What had Cabinet been smoking when it thought it could just push through sale of government assets without consulting Maori first? Have these folk never read the Treaty of Waitangi let alone got to grips with the post-1975 status of that Accord? Article Two is not that difficult to understand – let’s just put it in dumbed-down simple English.
Anything in this country that has not been sold by Maori in a willing seller, willing buyer deal is Maori property. The only reason Maori can’t have it is that the Waitangi Act says Maori cannot claim private property, and it’s up to the government to negotiate a settlement with Maori should they claim government property, including the government’s right (given it has the supreme power) to just turn Maori away if agreement cannot be reached.
The way this is handled in practice is Maori enjoy sole or joint guardianship over many State-owned assets. But where it become easier for Maori to score at least a portion of its property back is when the government tries to sell or privatise State assets. These instances compel the government to acknowledge Maori’s property entitlement and negotiate a settlement before it transacts.
This is exactly what happen with fishing quota when the government decided to privatise the Commons, and it happened with the auction of the radio spectrum. So why on earth shouldn’t it happen with this latest round of SOE privatizations? The Waitangi Tribunal’s recent ruling on the guardianship of water is totally consistent with these precedents. How on earth the Cabinet could think they could get away with this is pretty unreal.
So where to now? If it persists with its plan – and I dare say not to would be too great a loss of face – government will have to offer Maori the proverbial blanket in recognition of its entitlement, just as it has previously. Maori know they can’t get it all – which strictly speaking is what Article Two implies – but in the established spirit of getting on with it, Maori will agree to some part of the proceeds.
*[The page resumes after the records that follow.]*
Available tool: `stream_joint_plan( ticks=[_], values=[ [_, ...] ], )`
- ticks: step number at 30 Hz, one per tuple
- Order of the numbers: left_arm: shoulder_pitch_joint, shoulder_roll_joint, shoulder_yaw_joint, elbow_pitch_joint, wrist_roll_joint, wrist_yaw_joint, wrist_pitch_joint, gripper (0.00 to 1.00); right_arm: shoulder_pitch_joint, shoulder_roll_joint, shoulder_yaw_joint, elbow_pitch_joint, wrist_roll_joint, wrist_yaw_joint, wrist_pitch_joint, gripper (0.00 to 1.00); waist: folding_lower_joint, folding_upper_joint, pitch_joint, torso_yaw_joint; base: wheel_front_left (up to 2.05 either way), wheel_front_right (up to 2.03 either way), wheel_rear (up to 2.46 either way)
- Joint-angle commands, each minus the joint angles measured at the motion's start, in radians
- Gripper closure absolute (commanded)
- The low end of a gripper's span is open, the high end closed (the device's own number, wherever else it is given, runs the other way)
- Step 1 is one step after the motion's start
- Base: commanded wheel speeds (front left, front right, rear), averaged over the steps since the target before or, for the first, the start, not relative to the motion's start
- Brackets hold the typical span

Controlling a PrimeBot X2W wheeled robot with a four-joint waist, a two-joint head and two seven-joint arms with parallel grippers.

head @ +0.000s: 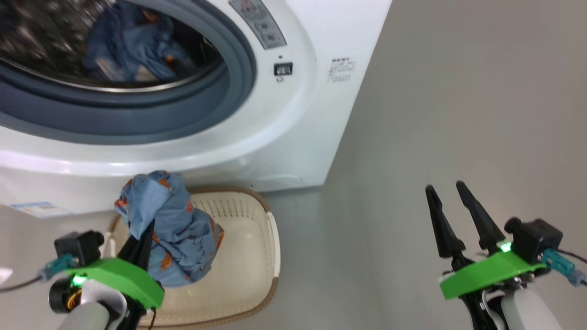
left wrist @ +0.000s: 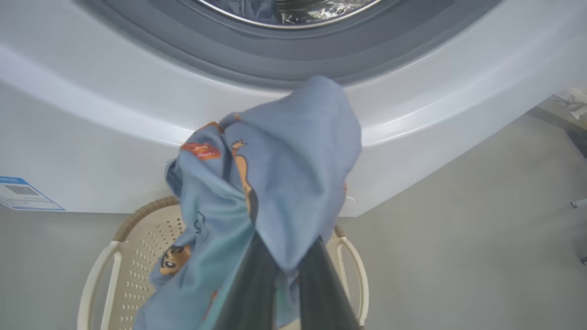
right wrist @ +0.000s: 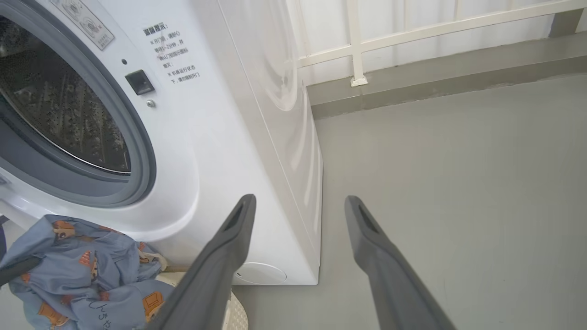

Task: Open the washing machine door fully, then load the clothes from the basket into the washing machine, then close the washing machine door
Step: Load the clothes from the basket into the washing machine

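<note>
The white washing machine (head: 293, 137) stands with its drum mouth uncovered, and one light blue garment (head: 133, 50) lies inside the drum. The washing machine door is out of view. Below the machine's front, the cream basket (head: 250, 256) sits on the floor. My left gripper (head: 146, 236) is shut on a second blue printed garment (head: 174, 229), which hangs bunched above the basket. In the left wrist view that garment (left wrist: 275, 174) drapes over my left gripper (left wrist: 286, 256), just under the grey gasket (left wrist: 293, 59). My right gripper (head: 445, 189) is open over bare floor, right of the machine.
Grey floor (head: 458, 114) stretches to the right of the machine. A blue label sticker (head: 39, 209) is on the machine's lower front. In the right wrist view a white railing (right wrist: 355, 46) and a low kerb run behind the machine.
</note>
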State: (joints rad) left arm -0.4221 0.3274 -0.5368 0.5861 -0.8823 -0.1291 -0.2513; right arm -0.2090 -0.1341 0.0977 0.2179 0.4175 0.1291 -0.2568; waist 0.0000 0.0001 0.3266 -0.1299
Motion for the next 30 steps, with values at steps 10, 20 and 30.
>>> stream_joint_plan(
  ticks=[10,20,30],
  values=[
    [0.163,-0.01,0.241,-0.201,0.192,-0.002,-0.01,1.0,0.104,-0.048,0.007,-0.016,0.019,0.002,-0.005,0.0,0.0,-0.0001,-0.177,0.055,0.0,0.0,0.0],
    [0.311,-0.045,0.409,-0.372,0.308,-0.002,-0.01,1.0,0.147,-0.062,-0.011,-0.024,0.022,0.002,-0.005,0.0,0.0,-0.0001,-0.209,0.058,0.0,0.0,0.0],
    [0.434,-0.105,0.506,-0.503,0.381,-0.002,-0.01,1.0,0.167,-0.067,-0.032,-0.031,0.022,0.002,-0.005,0.0,0.0,-0.0001,-0.218,0.057,0.0,0.0,0.0]
  ],
)
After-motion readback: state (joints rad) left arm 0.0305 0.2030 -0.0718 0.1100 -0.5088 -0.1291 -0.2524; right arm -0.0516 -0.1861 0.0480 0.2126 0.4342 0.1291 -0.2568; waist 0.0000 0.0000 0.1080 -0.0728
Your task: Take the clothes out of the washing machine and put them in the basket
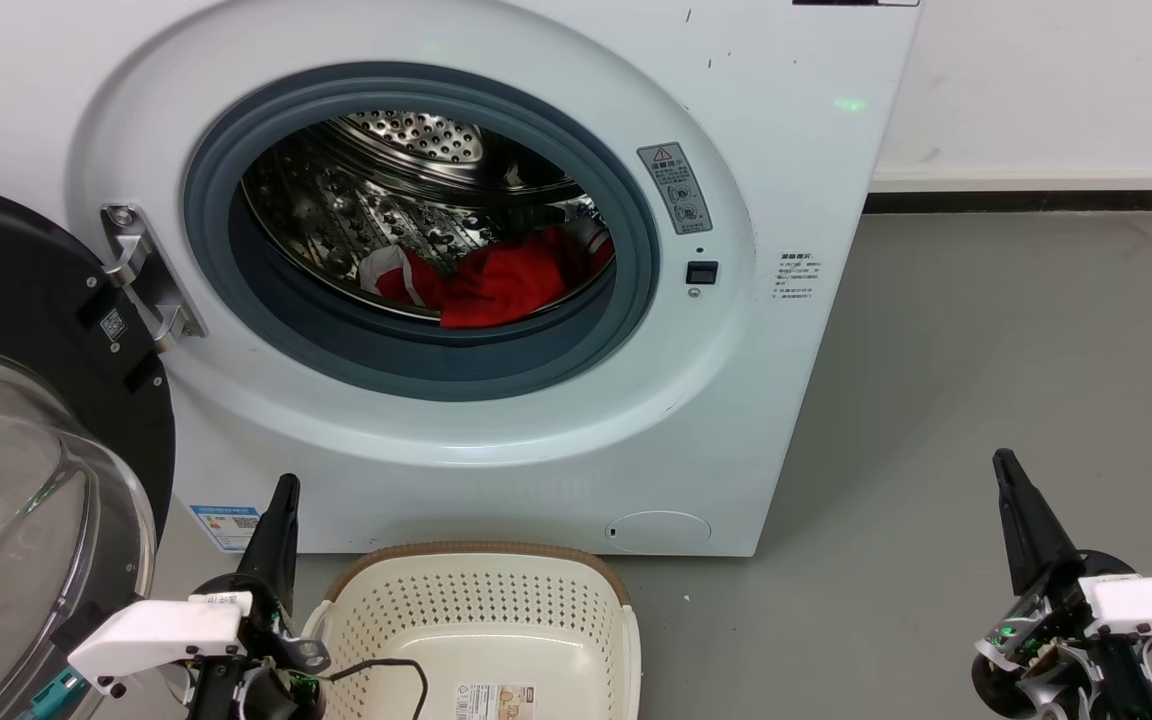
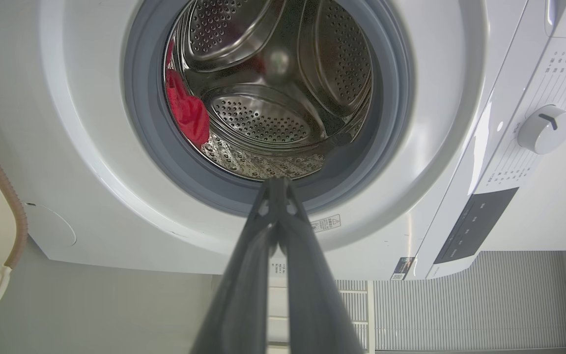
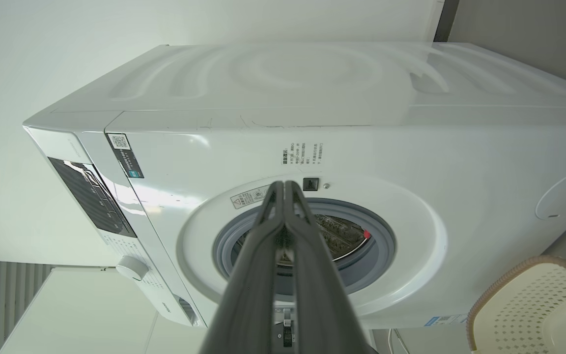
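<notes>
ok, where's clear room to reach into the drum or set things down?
Free: drum above the clothes; inside the basket; floor right of the washing machine. Crowded: drum bottom, where clothes pile; left side, by the open door.

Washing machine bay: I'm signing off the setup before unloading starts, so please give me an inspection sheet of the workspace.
Surface: smooth grey floor.
Job's things: washing machine with its door swung open to the left; red clothes lying in the drum; basket on the floor before the machine, no clothes in its visible part.
Clutter: nothing seen.
Grippers: left gripper and right gripper both shut, holding nothing, low before the machine.
Cables: thin black cable looping from the left wrist over the basket.
Surroundings: white wall with dark baseboard right of the machine.
</notes>
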Controlling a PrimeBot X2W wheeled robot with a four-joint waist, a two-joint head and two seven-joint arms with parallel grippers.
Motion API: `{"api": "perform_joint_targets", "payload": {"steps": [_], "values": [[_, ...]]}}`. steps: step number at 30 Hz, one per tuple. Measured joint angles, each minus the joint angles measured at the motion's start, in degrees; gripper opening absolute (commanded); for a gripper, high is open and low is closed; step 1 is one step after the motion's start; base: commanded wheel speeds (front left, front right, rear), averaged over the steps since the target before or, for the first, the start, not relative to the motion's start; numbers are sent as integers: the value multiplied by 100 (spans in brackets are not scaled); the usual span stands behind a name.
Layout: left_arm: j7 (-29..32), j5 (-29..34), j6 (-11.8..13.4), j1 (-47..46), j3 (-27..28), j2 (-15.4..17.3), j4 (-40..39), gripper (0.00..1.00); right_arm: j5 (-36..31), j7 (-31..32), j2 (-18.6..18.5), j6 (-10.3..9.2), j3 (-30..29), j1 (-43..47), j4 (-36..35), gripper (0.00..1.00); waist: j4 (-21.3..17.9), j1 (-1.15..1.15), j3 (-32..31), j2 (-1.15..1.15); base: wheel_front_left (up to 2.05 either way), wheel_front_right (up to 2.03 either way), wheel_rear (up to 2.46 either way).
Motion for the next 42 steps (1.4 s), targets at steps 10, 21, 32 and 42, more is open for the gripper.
{"api": "perform_joint_targets", "payload": {"steps": [10,21,32,42], "values": [[0,0,0,0,0,0,0,0,0,0,0,0,0,0,0,0,0,0,0,0,0,0,0],[0,0,0,0,0,0,0,0,0,0,0,0,0,0,0,0,0,0,0,0,0,0,0],[-94,11,2,174,-108,-23,159,100,0,-64,24,-1,33,183,127,100,-1,0,2,0,0,0,0],[-401,619,2,163,-363,-25,-80,100,-657,-399,-25,-1,164,220,-85,100,2,0,12,0,0,0,0]]}}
But this is just the first problem with these particular sales. The reality is that water is not a free resource, to date river water has been allocated on a first come, first served basis which makes about as much economic sense as allocating petrol sales by raffle. Further, conservation is increasingly a concern of mainstream New Zealand now and all political parties will have to recognize sooner or later that there are ecological bottom lines under which the public is not willing to go. So an ecological bottom line for a river would be the guarantee of a minimum flow to the sea. Over and above that the way to allocate water flow in an economically efficient manner would be to auction flow to potential users. That implies that both dairy farmers and hydro stations (which reduce the flow, particularly in the summer) will need to bid for their access rights. Any potential investor in hydro stations would be wise to take into their calculations of value, the inevitability of a rising cost of water to the company.
There you have it then. Government will have to lower its expectations of proceeds from these sales as Maori will require their share, and the future profitability of the hydro assets will be reduced as water use is priced.